BLAST

Basic Local Alignment Search Tool, or BLAST, is an algorithm for comparing primary biological sequence information, such as the amino-acid sequences of different proteins or the nucleotides of DNA sequences. BLAST Homepage

Available Modules¶

module load BLAST/2.9.0-gimkl-2018b

BLAST Databases¶

We download the standard NCBI databases quarterly, and create a corresponding environment module named like BLASTDB/<yyyy-mm> which sets the BLASTDB environment variable accordingly.
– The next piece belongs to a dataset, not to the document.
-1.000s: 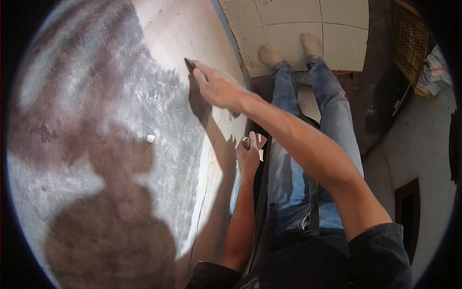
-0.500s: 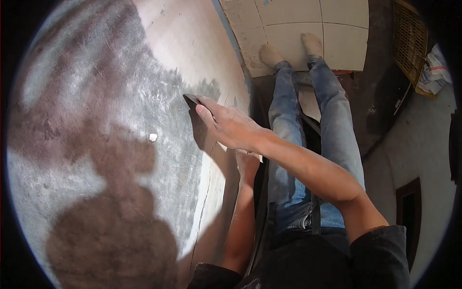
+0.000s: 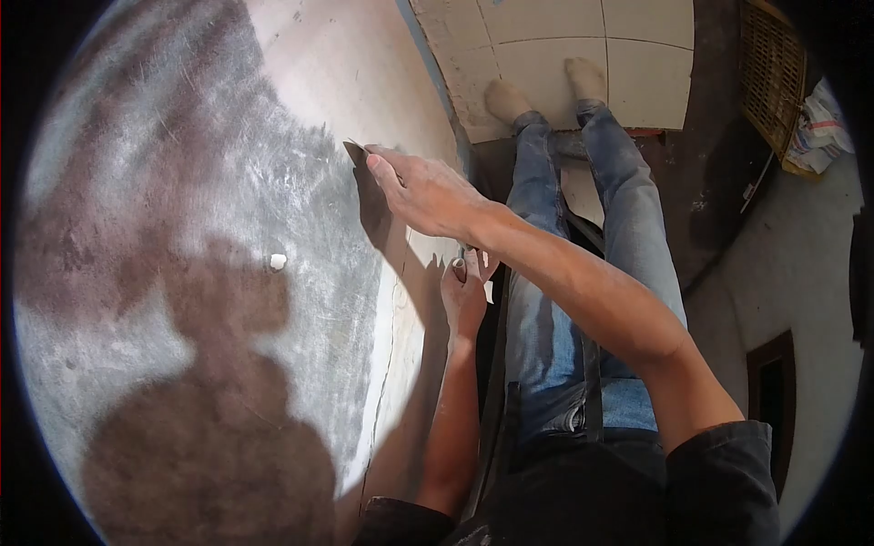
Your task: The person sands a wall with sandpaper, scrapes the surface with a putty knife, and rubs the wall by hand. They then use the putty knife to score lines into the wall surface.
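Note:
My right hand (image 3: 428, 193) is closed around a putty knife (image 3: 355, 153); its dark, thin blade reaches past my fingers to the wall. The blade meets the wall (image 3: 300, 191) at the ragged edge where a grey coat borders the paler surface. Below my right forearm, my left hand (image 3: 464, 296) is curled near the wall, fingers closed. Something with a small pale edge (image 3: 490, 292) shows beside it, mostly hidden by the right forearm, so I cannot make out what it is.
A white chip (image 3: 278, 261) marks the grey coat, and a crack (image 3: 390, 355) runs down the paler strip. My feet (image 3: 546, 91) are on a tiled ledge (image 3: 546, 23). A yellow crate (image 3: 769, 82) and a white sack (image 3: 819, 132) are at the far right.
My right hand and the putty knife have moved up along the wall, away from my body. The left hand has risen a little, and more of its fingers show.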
If you want to use one of these databases then you should find out what our most recent version is (module avail BLASTDB) and then load it in your batch script.

module load BLASTDB
ls $BLASTDB

Because we only keep a few recent versions of the databases, you may be required from time to time to change the BLASTDB module version if you use old job submission scripts as templates for new ones.

Example scripts¶

When given a large amount of query sequence to get through the BLAST search programs will take batches of it, running through the database with each batch and then starting over with the next batch. This can cause the database to be repeatedly read from disk and so limit the speed of your search, and using multiple threads only makes it worse. So there are two reasonable ways to run BLAST programs on our system: single threaded for small jobs, or multithreaded with a local copy of the database for large jobs. If in doubt try the simpler single-thread approach first and see if it takes too long.

Single Thread¶

For jobs which need less than 24 CPU-hours, eg: those that use small databases (< 10 GB) or small amounts of query sequence (< 1 GB), or fast BLAST programs such as blastn with its default (megablast) settings.

#!/bin/bash -e

#SBATCH --job-name      BLAST
#SBATCH --time          00:30:00  # ~10 CPU minutes / MB blastn query vs nt
#SBATCH --mem           30G
#SBATCH --cpus-per-task 2

module load BLAST/2.13.0-GCC-11.3.0
module load BLASTDB/2023-01

# This script takes one argument, the FASTA file of query sequences.
QUERIES=$1
FORMAT="6 qseqid qstart qend qseq sseqid sgi sacc sstart send staxids sscinames stitle length evalue bitscore"
BLASTOPTS="-evalue 0.05 -max_target_seqs 10"
BLASTAPP=blastn
DB=nt
#BLASTAPP=blastx
#DB=nr

$BLASTAPP $BLASTOPTS -db $DB -query $QUERIES -outfmt "$FORMAT" \
    -out $QUERIES.$DB.$BLASTAPP -num_threads $SLURM_CPUS_PER_TASK

Multiple threads and local database copy¶

For jobs which need more than 24 CPU-hours, eg: those that use large databases (> 10 GB) or large amounts of query sequence (> 1 GB), or slow BLAST searches such as classic blastn (blastn -task blastn).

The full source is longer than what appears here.